PROBLEM DETAILS ▸ Look through the lines below, find those with the word "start", and copy them.

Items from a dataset
§ §

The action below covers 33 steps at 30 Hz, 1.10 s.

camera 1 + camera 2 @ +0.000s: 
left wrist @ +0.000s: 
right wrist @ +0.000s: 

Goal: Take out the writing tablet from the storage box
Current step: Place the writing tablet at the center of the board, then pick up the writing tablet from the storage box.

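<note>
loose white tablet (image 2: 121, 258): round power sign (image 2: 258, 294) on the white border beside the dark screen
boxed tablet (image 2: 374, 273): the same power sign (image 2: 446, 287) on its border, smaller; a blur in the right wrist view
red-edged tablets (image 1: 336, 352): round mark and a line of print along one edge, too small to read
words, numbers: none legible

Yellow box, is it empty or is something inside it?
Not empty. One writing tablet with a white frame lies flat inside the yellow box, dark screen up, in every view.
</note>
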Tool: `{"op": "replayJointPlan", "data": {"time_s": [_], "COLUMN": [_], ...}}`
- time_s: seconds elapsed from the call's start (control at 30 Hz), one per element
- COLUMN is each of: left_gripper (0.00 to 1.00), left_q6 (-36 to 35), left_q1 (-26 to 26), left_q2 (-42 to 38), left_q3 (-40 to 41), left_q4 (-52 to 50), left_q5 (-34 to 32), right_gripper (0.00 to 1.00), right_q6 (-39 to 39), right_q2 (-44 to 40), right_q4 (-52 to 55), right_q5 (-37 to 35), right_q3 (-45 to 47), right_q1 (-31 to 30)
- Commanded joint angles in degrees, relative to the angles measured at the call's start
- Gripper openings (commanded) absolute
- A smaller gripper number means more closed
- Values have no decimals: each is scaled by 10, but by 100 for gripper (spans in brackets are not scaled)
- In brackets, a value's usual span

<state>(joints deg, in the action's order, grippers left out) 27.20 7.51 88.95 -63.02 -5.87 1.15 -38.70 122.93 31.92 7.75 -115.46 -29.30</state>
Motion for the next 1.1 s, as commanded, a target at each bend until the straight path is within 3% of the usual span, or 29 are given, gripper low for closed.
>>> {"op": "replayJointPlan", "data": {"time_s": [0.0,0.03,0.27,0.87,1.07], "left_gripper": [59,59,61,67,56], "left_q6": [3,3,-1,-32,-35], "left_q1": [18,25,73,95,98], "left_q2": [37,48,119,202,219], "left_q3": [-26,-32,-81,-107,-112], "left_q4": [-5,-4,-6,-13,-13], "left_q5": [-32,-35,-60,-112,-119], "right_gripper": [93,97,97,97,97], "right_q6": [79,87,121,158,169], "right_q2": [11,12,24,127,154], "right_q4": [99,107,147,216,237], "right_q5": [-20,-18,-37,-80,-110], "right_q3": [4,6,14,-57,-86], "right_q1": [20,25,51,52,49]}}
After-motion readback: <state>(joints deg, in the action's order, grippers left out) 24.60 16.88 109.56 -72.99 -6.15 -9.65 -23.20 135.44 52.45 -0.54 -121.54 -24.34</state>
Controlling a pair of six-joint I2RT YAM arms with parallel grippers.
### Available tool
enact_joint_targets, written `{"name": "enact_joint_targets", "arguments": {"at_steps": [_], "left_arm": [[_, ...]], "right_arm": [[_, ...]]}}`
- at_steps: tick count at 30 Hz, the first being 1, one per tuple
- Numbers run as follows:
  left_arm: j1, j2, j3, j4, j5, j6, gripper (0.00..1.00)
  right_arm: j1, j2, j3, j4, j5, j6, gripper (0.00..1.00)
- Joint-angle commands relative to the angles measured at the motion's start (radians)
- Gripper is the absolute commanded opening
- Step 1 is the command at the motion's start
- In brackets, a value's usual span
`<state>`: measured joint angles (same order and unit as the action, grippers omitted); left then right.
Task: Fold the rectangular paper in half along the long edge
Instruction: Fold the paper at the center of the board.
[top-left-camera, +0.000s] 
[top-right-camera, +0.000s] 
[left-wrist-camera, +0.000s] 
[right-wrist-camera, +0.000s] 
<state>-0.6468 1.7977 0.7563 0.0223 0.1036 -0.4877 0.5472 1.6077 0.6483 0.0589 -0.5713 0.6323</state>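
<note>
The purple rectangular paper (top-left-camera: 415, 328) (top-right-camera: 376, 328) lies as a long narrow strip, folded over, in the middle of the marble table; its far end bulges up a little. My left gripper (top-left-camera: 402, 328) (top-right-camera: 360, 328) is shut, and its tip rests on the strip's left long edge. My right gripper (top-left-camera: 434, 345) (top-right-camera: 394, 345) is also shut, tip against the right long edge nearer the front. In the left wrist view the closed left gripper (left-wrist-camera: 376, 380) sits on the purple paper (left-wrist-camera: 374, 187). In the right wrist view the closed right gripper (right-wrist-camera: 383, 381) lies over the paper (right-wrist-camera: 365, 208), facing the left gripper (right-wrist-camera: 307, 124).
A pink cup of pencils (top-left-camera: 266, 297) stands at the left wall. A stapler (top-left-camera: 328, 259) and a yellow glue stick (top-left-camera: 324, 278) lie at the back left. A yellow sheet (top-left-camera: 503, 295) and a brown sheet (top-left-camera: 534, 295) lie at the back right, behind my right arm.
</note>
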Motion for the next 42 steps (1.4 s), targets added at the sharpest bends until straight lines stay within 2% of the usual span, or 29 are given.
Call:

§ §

OUTPUT FOR THIS EXERCISE ▸
- time_s: seconds elapsed from the call's start (control at 30 Hz), one per element
- Commanded joint angles in degrees, relative to the angles measured at the call's start
- Joint-angle commands relative to the angles measured at the motion's start (radians)
- Step 1 is the command at the motion's start

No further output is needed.